Repeat all of the data word for word so that only the pictures are missing from the copy.
+++ DATA PROVIDED +++
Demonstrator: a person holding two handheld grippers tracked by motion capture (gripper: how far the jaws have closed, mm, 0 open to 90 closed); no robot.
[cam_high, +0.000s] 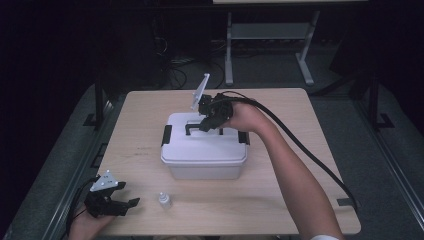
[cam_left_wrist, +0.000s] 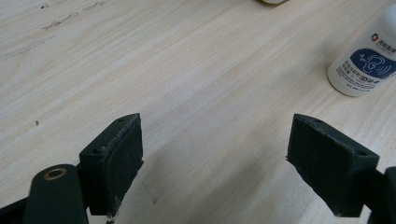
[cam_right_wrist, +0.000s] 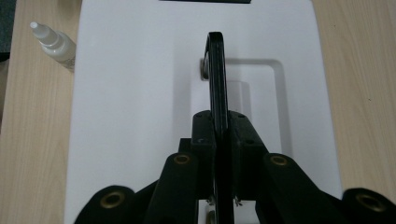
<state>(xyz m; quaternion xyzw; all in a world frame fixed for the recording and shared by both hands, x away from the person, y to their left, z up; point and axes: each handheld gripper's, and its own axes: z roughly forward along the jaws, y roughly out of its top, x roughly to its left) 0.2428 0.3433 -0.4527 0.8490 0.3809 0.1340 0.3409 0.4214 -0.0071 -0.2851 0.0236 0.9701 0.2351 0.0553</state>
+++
TASK RESPONSE:
Demonstrator: a person holding two handheld grippers tracked by motion capture (gripper: how far the jaws have closed, mm, 0 open to 90 closed); no robot.
[cam_high, +0.000s] 
[cam_left_wrist, +0.000s] 
[cam_right_wrist, +0.000s] 
<state>(xyz m; quaternion xyzw; all in a world frame fixed for the recording and shared by both hands, x away from the person, y to their left, z up; point and axes: each handheld gripper's, and its own axes: z roughly forward along the jaws, y roughly out of its top, x roughly to its left) 0.2428 0.3433 -0.4527 0.8490 0.3809 0.1340 0.3409 0.4214 -0.0071 -0.2851 0.0236 0.9701 0.2351 0.0553</state>

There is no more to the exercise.